Problem to solve ▸
Give back exactly the stretch of data below from the line holding "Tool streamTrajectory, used" through the line holding "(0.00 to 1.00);", both ends included, and leave the remaining lines out.

Listed records ▸
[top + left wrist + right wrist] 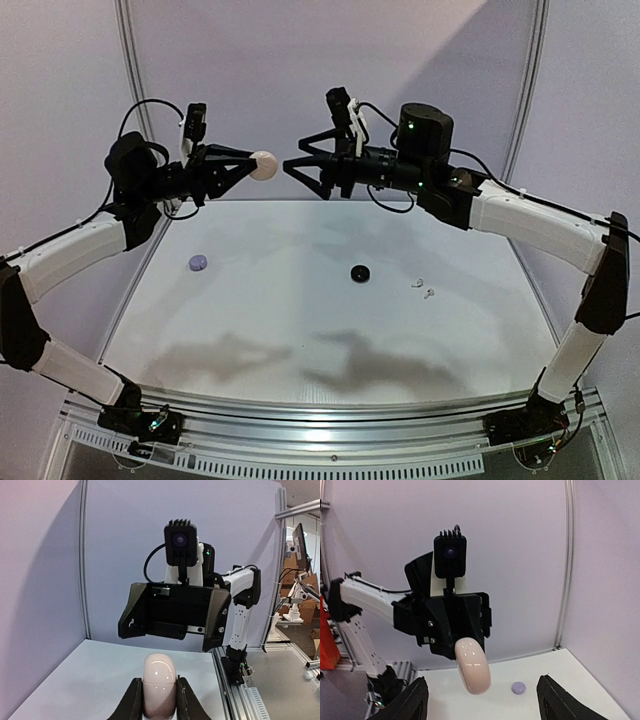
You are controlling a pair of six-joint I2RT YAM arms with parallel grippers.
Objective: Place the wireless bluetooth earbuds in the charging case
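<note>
A closed, pale pinkish-white round charging case (263, 165) is held high above the back of the table. My left gripper (255, 166) is shut on it; in the left wrist view the case (159, 682) stands between the two black fingers (131, 702). My right gripper (303, 175) is open and empty, facing the case a short gap to its right. The case also shows in the right wrist view (472, 665), between and beyond the spread fingertips (420, 687). Two tiny white earbuds (422, 288) lie on the table at right.
A lavender round case (199, 262) lies on the table at left and also shows in the right wrist view (518, 687). A black round case (360, 272) lies near the middle. The white table (300, 340) has a metal rail along its near edge.
</note>
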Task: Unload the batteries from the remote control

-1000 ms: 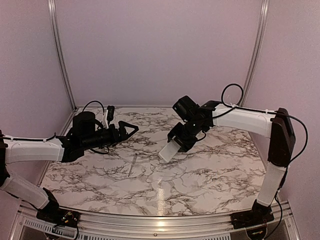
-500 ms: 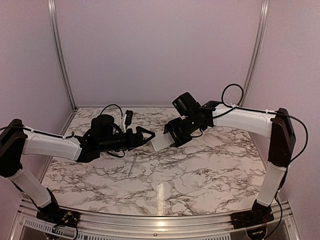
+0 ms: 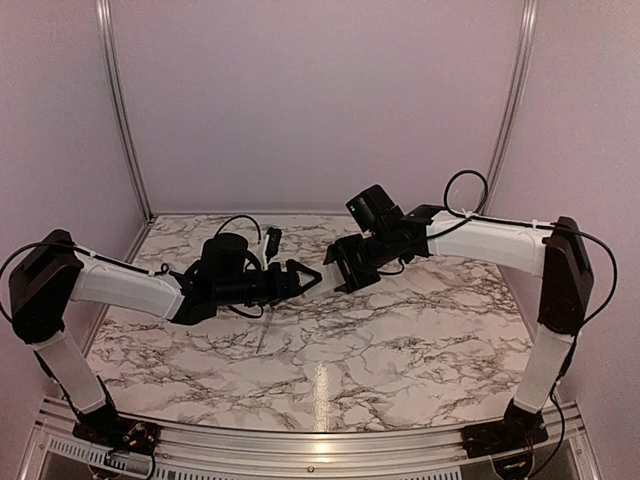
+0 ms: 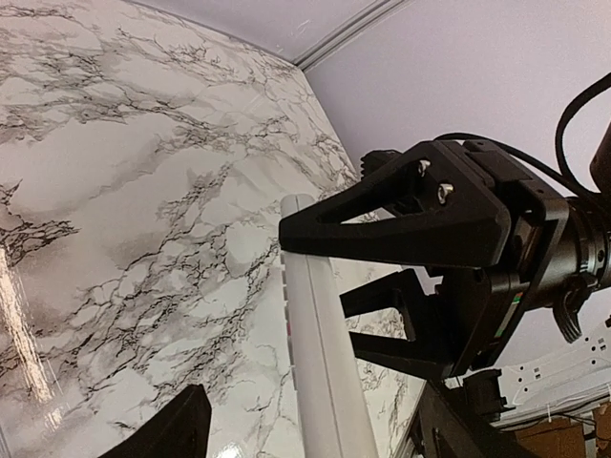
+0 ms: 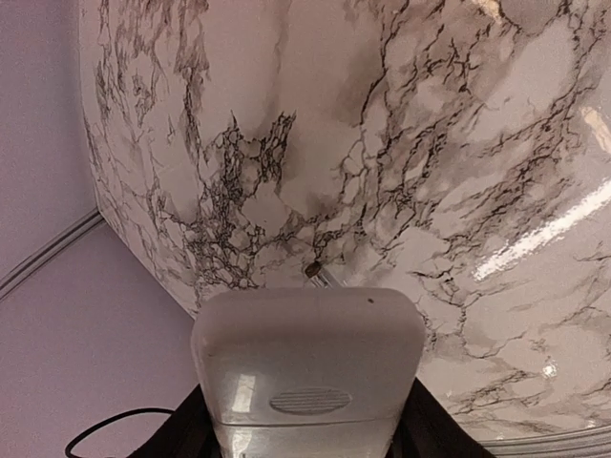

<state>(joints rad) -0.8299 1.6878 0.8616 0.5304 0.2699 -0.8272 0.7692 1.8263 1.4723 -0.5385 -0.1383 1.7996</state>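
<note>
My right gripper (image 3: 342, 266) is shut on the remote control (image 5: 308, 377), a slim white bar held above the marble table. The right wrist view shows its end face-on, with a ribbed oval grip. In the left wrist view the remote (image 4: 320, 353) runs lengthwise between my left gripper's (image 4: 310, 434) spread fingers (image 4: 162, 434), with a gap on its left side. The black triangular right fingers (image 4: 401, 224) clamp its far end. In the top view my left gripper (image 3: 305, 275) is open and meets the right one tip to tip, so the remote is mostly hidden there. The batteries are not visible.
A long thin grey metallic rod (image 3: 265, 330) lies on the marble table (image 3: 400, 340) below the left gripper; its tip also shows in the right wrist view (image 5: 320, 275). Purple walls with metal rails (image 3: 118, 110) enclose the back and sides.
My left arm has swung right until its open gripper reached the remote. My right gripper has raised and levelled the remote, pointing it at the left gripper.
</note>
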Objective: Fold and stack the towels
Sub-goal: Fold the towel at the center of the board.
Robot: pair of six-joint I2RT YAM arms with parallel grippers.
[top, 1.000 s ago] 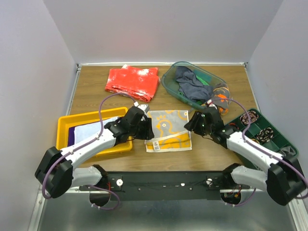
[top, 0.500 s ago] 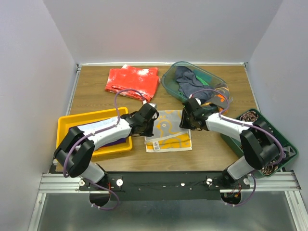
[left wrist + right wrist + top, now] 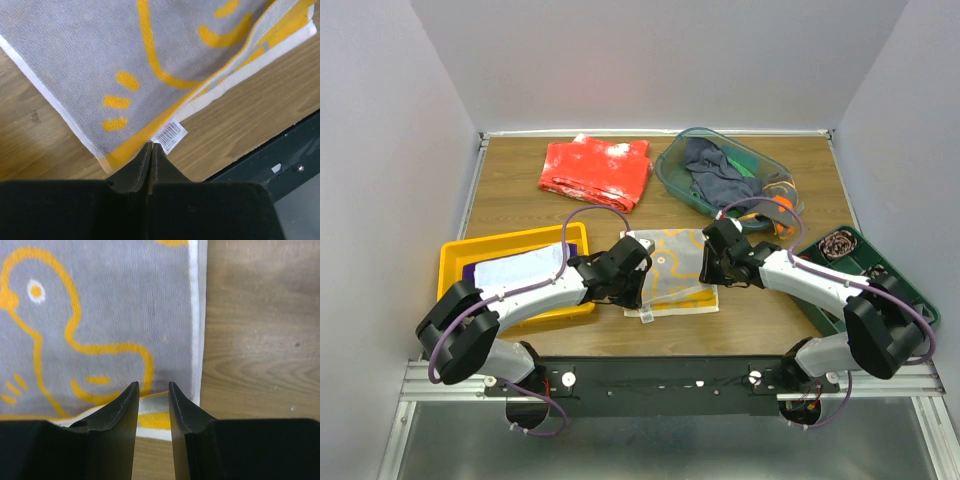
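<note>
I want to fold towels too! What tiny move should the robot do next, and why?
Probably close the right gripper on the towel edge. The left gripper is already shut on its corner, while the right jaws stand apart over the edge.

1. Right gripper (image 3: 153, 385) sits at bottom centre, both dark fingers (image 3: 115, 425) pointing up-frame, jaws parted by a narrow gap.
2. Grey towel (image 3: 100, 300) fills the upper left. It lies flat and carries a yellow duck outline (image 3: 107, 347) with a white-and-yellow eye (image 3: 35, 291).
3. A white border (image 3: 196, 315) runs down the towel's right edge.
4. Fingertips are over the towel's near edge, just inside that border.
5. Through the gap: a white strip, then a yellow patch (image 3: 155, 420) of a lower layer, then wood.
6. Wooden table (image 3: 260, 340) is bare on the right.
7. Can't tell whether the tips touch the cloth.
</note>
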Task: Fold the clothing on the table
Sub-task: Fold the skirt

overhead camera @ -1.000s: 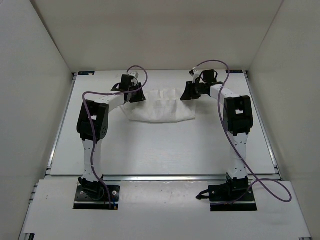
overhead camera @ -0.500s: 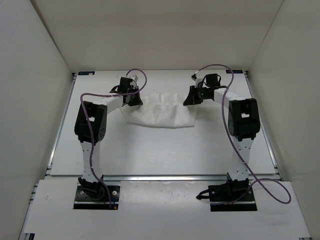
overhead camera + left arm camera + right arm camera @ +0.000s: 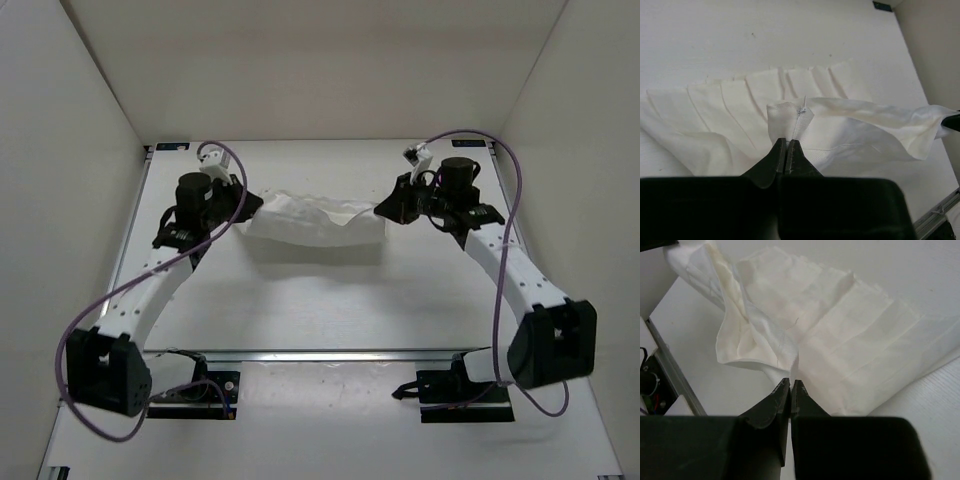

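The garment [image 3: 315, 222] lies on the worktop [image 3: 300, 300], toward 12 o'clock of its centre in the top view. Its far edge is raised off the surface. Its near part rests flat with the pleats showing.

The left hand [image 3: 786, 142] is pressed together on a hem corner at the garment's 9 o'clock end. The right hand [image 3: 790, 382] is pressed together on a fold of cloth at the 3 o'clock end. Each pinches only a thin bite of fabric at the fingertips.

Step in hand, by judgement: carry the raised edge toward 6 o'clock and lay it over the near edge.

Procedure:
1. Move both hands together, at equal height and speed, so the span between them is taut but not stretched.
2. Lift only enough for the raised edge to pass over the resting layer, since excess height drags the near part.
3. Line up edge on edge before lowering.
4. Release only once the cloth lies flat.

Risk: the shallow bite may slip under sideways pull.
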Controlling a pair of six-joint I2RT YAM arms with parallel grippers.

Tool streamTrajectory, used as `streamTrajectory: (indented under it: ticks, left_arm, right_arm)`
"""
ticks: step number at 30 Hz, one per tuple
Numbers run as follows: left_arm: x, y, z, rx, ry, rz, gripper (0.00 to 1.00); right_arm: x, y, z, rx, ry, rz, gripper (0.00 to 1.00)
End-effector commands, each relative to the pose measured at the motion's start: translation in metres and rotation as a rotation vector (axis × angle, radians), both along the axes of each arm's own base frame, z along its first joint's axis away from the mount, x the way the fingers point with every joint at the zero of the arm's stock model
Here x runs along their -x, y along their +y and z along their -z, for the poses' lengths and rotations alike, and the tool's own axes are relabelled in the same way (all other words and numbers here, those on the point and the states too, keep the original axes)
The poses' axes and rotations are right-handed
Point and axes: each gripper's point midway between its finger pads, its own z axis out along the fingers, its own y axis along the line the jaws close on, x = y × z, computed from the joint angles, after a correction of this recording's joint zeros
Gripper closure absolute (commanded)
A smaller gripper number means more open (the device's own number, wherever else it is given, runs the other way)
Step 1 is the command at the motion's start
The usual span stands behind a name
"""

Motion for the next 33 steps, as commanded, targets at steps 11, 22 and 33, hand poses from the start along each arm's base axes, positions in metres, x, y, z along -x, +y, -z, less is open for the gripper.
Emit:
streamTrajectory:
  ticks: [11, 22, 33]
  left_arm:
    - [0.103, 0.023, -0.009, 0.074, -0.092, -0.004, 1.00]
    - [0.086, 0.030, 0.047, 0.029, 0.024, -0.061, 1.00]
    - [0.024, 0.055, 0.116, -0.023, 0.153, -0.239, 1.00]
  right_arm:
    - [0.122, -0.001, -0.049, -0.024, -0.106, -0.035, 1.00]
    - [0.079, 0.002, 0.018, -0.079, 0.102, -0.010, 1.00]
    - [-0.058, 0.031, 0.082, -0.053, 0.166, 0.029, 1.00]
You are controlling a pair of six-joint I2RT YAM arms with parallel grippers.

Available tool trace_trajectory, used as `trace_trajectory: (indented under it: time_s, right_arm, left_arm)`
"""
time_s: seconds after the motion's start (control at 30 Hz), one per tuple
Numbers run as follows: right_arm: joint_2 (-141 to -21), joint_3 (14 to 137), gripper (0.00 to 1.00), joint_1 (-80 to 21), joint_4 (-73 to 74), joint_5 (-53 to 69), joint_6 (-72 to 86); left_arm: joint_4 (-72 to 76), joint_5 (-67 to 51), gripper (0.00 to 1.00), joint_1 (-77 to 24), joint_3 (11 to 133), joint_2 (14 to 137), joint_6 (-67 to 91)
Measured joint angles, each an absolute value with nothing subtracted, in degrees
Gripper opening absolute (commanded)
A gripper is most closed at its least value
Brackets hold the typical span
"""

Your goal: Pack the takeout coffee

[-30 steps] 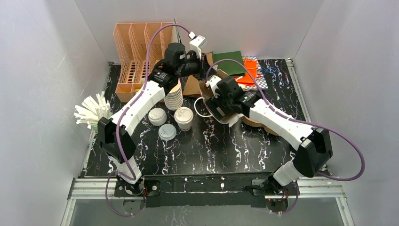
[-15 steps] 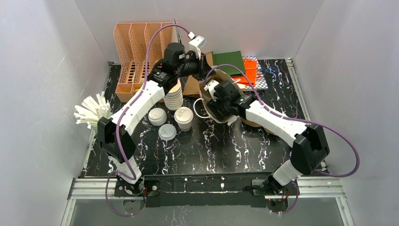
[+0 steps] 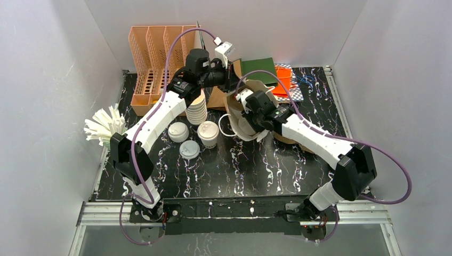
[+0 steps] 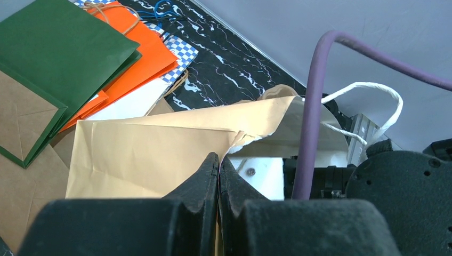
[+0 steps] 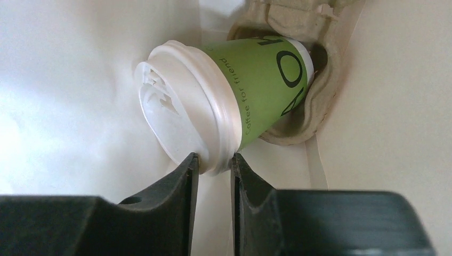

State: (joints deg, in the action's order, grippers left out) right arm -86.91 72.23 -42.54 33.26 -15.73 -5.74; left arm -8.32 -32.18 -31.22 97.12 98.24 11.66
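A green-walled takeout coffee (image 5: 266,85) with a white sip lid (image 5: 181,117) lies tilted in a pulp cup carrier (image 5: 320,106) inside the pale paper bag (image 4: 160,144). My right gripper (image 5: 213,160) reaches into that bag, and its two fingertips pinch the lid's rim from both sides. My left gripper (image 4: 219,159) is shut on the bag's torn top edge and holds the mouth up. Seen from above, the bag (image 3: 238,125) stands at mid-table around the right wrist. A second capped cup (image 3: 208,133) stands on the table left of it.
A stack of lidless cups (image 3: 197,109) stands under the left forearm. A white lid (image 3: 178,131) and a grey lid (image 3: 189,149) lie nearby. An orange organiser (image 3: 154,58) is at back left, white straws (image 3: 104,125) at left, and flat green (image 3: 259,70) and orange (image 3: 282,80) bags at the back.
The right gripper's jaws have closed from wide open down onto the lid's rim, and the bag around it stands more upright. The left arm has not moved.
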Motion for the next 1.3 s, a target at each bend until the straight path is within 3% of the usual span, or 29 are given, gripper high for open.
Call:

Solution ▸
Tool streamTrajectory, used as `streamTrajectory: (indented under it: ticks, left_arm, right_arm)`
"""
ticks: step number at 30 Hz, one per tuple
Numbers run as follows: left_arm: x, y, z, rx, ry, rz, gripper (0.00 to 1.00); right_arm: x, y, z, rx, ry, rz, gripper (0.00 to 1.00)

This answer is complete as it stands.